Aim of the exercise: Please reproduce each line of the data below as it stands.

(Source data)
━━━

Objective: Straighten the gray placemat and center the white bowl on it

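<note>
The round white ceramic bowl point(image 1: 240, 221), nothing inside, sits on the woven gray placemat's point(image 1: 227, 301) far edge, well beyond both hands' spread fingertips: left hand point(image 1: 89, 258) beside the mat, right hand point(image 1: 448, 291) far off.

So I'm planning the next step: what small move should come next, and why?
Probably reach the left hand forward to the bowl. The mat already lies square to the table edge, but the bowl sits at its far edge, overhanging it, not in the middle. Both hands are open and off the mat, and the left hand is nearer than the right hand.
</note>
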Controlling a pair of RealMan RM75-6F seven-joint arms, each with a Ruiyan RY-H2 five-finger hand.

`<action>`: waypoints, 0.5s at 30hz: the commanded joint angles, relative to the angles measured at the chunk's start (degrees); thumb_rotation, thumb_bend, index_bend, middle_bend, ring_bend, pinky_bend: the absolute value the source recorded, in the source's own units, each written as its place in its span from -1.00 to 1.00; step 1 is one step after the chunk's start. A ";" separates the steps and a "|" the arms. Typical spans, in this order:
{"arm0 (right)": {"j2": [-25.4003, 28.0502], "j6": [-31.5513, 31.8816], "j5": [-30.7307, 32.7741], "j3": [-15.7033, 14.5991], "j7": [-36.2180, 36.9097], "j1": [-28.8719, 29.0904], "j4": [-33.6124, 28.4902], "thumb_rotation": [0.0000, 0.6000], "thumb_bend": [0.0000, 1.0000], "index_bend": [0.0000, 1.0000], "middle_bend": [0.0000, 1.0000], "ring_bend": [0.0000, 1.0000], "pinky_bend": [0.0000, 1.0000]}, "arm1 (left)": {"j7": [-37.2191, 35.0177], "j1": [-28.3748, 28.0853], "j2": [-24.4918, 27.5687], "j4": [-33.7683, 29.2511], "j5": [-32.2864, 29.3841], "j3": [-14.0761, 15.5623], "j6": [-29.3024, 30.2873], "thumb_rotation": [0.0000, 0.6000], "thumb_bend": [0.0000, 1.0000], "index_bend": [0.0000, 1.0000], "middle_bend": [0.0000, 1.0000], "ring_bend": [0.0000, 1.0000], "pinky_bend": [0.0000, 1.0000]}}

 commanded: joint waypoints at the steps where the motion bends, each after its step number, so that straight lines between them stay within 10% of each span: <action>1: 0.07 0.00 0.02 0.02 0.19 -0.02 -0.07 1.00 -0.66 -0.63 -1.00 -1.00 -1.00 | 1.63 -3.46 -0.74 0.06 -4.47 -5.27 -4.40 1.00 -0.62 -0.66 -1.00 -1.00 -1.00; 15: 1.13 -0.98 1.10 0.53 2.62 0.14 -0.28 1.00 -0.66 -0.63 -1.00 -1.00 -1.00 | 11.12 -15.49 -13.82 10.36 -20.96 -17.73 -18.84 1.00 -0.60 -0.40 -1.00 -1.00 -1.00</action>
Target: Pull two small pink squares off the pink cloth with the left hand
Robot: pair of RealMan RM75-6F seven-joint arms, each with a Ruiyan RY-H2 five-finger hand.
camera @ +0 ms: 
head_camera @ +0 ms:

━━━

Worked solution:
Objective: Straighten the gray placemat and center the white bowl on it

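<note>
The round white ceramic bowl point(image 1: 240, 221), nothing inside, sits on the woven gray placemat's point(image 1: 227, 301) far edge, well beyond both hands' spread fingertips: left hand point(image 1: 89, 258) beside the mat, right hand point(image 1: 448, 291) far off.

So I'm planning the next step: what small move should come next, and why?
Probably reach the left hand forward to the bowl. The mat already lies square to the table edge, but the bowl sits at its far edge, overhanging it, not in the middle. Both hands are open and off the mat, and the left hand is nearer than the right hand.
</note>
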Controlling a pair of RealMan RM75-6F seven-joint arms, each with a Ruiyan RY-H2 five-finger hand.

`<action>`: waypoints, 0.5s at 30hz: the commanded joint angles, relative to the angles measured at the chunk's start (degrees); thumb_rotation, thumb_bend, index_bend, middle_bend, ring_bend, pinky_bend: the absolute value the source recorded, in the source's own units, each written as its place in its span from -1.00 to 1.00; step 1 is one step after the chunk's start. A ";" separates the steps and a "|" the arms. Typical spans, in this order:
{"arm0 (right)": {"j2": [-25.4003, 28.0502], "j6": [-31.5513, 31.8816], "j5": [-30.7307, 32.7741], "j3": [-15.7033, 14.5991], "j7": [-36.2180, 36.9097], "j1": [-28.8719, 29.0904], "j4": [-33.6124, 28.4902], "thumb_rotation": [0.0000, 0.6000], "thumb_bend": [0.0000, 1.0000], "index_bend": [0.0000, 1.0000], "middle_bend": [0.0000, 1.0000], "ring_bend": [0.0000, 1.0000], "pinky_bend": [0.0000, 1.0000]}, "arm1 (left)": {"j7": [-37.2191, 35.0177], "j1": [-28.3748, 28.0853], "j2": [-24.4918, 27.5687], "j4": [-33.7683, 29.2511], "j5": [-32.2864, 29.3841], "j3": [-14.0761, 15.5623], "j6": [-29.3024, 30.2873], "thumb_rotation": [0.0000, 0.6000], "thumb_bend": [0.0000, 1.0000], "index_bend": [0.0000, 1.0000], "middle_bend": [0.0000, 1.0000], "ring_bend": [0.0000, 1.0000], "pinky_bend": [0.0000, 1.0000]}}

 commanded: joint waypoints at the steps where the motion bends, each after its step number, so that straight lines between them stay within 10% of each span: <action>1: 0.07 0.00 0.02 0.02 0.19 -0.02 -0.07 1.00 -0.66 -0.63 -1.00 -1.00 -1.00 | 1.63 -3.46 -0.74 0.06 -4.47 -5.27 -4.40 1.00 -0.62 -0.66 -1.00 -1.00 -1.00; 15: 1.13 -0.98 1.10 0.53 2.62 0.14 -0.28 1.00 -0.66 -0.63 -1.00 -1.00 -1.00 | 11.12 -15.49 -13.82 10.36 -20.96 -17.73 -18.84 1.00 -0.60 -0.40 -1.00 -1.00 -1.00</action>
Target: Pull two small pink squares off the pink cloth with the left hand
Robot: pair of RealMan RM75-6F seven-joint arms, each with a Ruiyan RY-H2 five-finger hand.
camera @ +0 ms: 
head_camera @ +0 ms:

Nothing more is needed to finish the exercise.